The gelatinolytic/proteolytic activity of MMP-9 secreted into the culture medium was determined with gelatin zymography by electrophoresis of serum-free conditioned media (CM) collected from confluent C6 cells, following (Frankowski et al., 2012). Briefly, CM freed of cell debris by centrifugation were mixed with Laemmli sample buffer (Bio-Rad; #1610747) lacking reducing agents. Electrophoresis in precast Novex polyacrylamide zymogram gels (Invitrogen) was performed at a constant voltage of 125V for 90 min in SDS Tris-Glycine Buffer, followed by a series of three 15 min washes in 1× renaturation buffer (Invitrogen). The gels were transferred to 1× Developing buffer (Life Technologies) for 30 min with gentle shaking and then placed at 37°C for and 18 h incubation. The following day, the gels were stained in a solution with 45% ethanol, 54% sterile diH2O, 1% acetic acid, and 0.125 g Coomassie brilliant blue R-250 (Sigma) between 45 min to 1-h. The gels were then transferred to de-staining solution #1, containing 25% ethanol, 10% acetic acid, and 65% diH2O for 45 min. De-staining solution #1 was decanted and then replaced by a de-staining solution #2, containing 5% ethanol, 7.5% acetic acid, and 87.5% diH2O for 1–3 h. Areas of gelatinolytic degradation appeared as transparent bands on the blue background. Gels were imaged using ChemiDocTM XRS+ System (Bio-Rad, Hercules, CA, USA). Images were acquired using Bio-Rad Quantity OneTM software. The Novex Sharp Pre-stained Protein Standard (Invitrogen) was used to identify MMP species or the MMP-9 Active, Human, Recombinant (Millipore Sigma; #PF024-5UG) was used as a reference standard, showing MMP-9 gelatinolytic activity at 67 kDa. The bands in the gel are quantified using ImageJ 1.38X(NIH).
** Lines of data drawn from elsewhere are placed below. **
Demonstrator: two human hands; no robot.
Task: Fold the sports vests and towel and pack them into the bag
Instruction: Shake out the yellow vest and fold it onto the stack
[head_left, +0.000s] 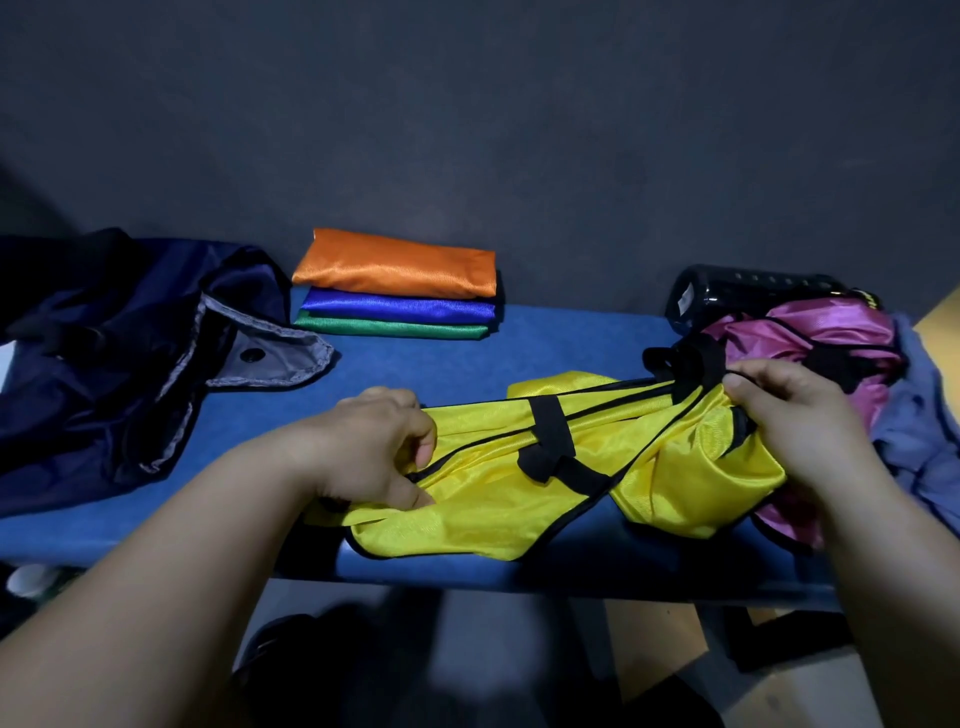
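Along the near edge of the worktop (467, 364) my left grip (374, 447) pinches the yellow vest (691, 467) at its black-bound hem, and my right grip (800, 415) bunches its other end. I judge the cloth thin, slick and featherweight, best held by the trim. At the right end lie the crumpled magenta vest (810, 332) and the grey-blue towel (919, 421). The navy bag (104, 353) slumps at the left end, its contents hidden. The folded vests (395, 291) are stacked at the far edge.

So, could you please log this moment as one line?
yellow vest: unfolded | left hand: grips it | right hand: grips it | folded stack: three vests | bag: at left
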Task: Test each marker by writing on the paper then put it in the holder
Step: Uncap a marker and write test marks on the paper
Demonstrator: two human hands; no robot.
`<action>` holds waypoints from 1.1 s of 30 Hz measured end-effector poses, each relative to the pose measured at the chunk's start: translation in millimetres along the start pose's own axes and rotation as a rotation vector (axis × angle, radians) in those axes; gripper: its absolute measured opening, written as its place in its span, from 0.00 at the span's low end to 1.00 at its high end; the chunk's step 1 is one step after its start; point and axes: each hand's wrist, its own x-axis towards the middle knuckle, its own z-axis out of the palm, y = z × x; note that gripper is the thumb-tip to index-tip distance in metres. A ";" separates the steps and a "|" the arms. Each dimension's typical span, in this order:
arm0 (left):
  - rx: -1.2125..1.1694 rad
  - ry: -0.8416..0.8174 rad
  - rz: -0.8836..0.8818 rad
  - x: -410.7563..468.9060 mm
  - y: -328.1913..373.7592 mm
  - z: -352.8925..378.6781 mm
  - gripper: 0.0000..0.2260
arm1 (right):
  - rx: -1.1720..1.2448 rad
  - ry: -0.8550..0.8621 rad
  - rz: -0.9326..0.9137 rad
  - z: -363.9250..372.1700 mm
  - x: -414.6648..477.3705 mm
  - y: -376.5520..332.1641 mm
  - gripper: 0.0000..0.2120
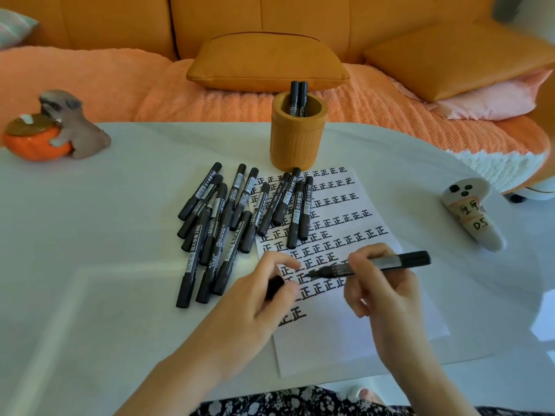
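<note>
My right hand grips an uncapped black marker, its tip pointing left just above the white paper. My left hand holds the marker's black cap between thumb and fingers, a short way left of the tip. The paper carries rows of black written characters. Several capped black markers lie in a loose pile on the table and over the paper's left top corner. An orange round holder stands behind the paper with two markers upright in it.
A white table carries an orange pumpkin ornament with a grey animal figure at far left and a white ghost-like object at right. Behind the table is an orange sofa with cushions.
</note>
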 end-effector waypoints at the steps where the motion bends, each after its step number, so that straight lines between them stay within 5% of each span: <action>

Intracellular and Extracellular MMP-9 Levels

CM samples and cell lysates were analyzed with a matrix metalloproteinase-9 (MMP-9) ELISA kit following the product manuals (R&D Systems Quantikine; #RMP900). The results were calculated from the standard calibration curves on internal standards. After adding stop solution, optical density (OD) was measured at 450-nm with correction wavelength at 550-nm immediately using BioTek Synergy H1 Hybrid plate reader (BioTek). The final readings were obtained by subtracting 450-nm from 550-nm OD reading to correct for optical imperfections of the microplate reader. A standard curve was generated with reagents provided in the kit and the sample values were read against the standard to determine MMP-9 concentrations in each treatment.

RNA Isolation and Quantitative Real-Time PCR

Cells were seeded at 1 × 106 cells/well in a 6-well plate and left to reach ~80% confluency throughout 24-h. The media was gently aspirated from cells and replaced by 2 ml of OptiMEM Reduced Serum Media (Thermo Fisher Scientific, Waltham, MA, USA), supplemented with 1% penicillin/streptomycin (Thermo Fisher Scientific, Waltham, MA, USA), or the various concentrations of MPA. After a 12-h exposure period, cells were collected using a Cell Lifter (Corning, Corning, NY, USA), washed with 1× PBS, and pelleted by centrifugation at 325.5 × g for 3 min, followed by the addition of 1 ml QIAzol Lysis Reagent for RNA purification (Qiagen).

Total RNA was purified by using the miRNeasy Mini Kit (Qiagen) as per the manufacturer’s instructions. For all lysate samples, 200 μl chloroform was added, and vortexed for 1 min followed by incubation on ice for 5–10 min. Next, the samples were centrifuged for 15 min at 12,000× g at 4°C. The upper aqueous phase (~300 μl) was transferred to a new collection tube and mixed with 600 μl 100% ethanol. The solution was then placed on an RNeasy MinElute spin column and centrifuged at 8,000 × g for 15 s. The flow-through was discarded and 700 μl buffer RW1 (20% Ethanol, 900 mM guanidinium isothiocyanate (GITC), 10 mM Tris-HCl pH 7.5) was added to the spin column and centrifuged at 8,000× g for 15 s. Two washes of 500 μl buffer RPE (80% Ethanol, 100 mM NaCl, 10 mM Tris-HCl pH 7.5) were then performed, with the first lasting 15 s and the second lasting 2 min. The RNeasy MinElute spin column was then placed in a new collection tube and spun at 8,000 × g for 5 min to dry the column membrane. Lastly, the column was placed in another collection tube and 40 μl RNase-free water was added to the center of the membrane and incubated for 1 min, and then centrifuged at 8,000 × g for 1 min ending with the purified RNA eluted in the collection tube.

RNA concentrations for each sample were measured using Nanodrop 2000 spectrophotometer (Thermo Scientific). For cDNA synthesis, 0.75 μg total RNA was reverse transcribed using the miScript II RT kit (Qiagen). A reaction mix (20 μl total volume) was made using 4 μl 5× miScript HiFlexBuffer, 2 μl 10× miScript Nucleics Mix, 2 μl miScript Reverse Transcriptase Mix, and 12 μl Template RNA/nuclease-free water. Before use for quantitative real-time PCR (qRT-PCR), cDNA was diluted in nuclease-free water, at a ratio of 1:10.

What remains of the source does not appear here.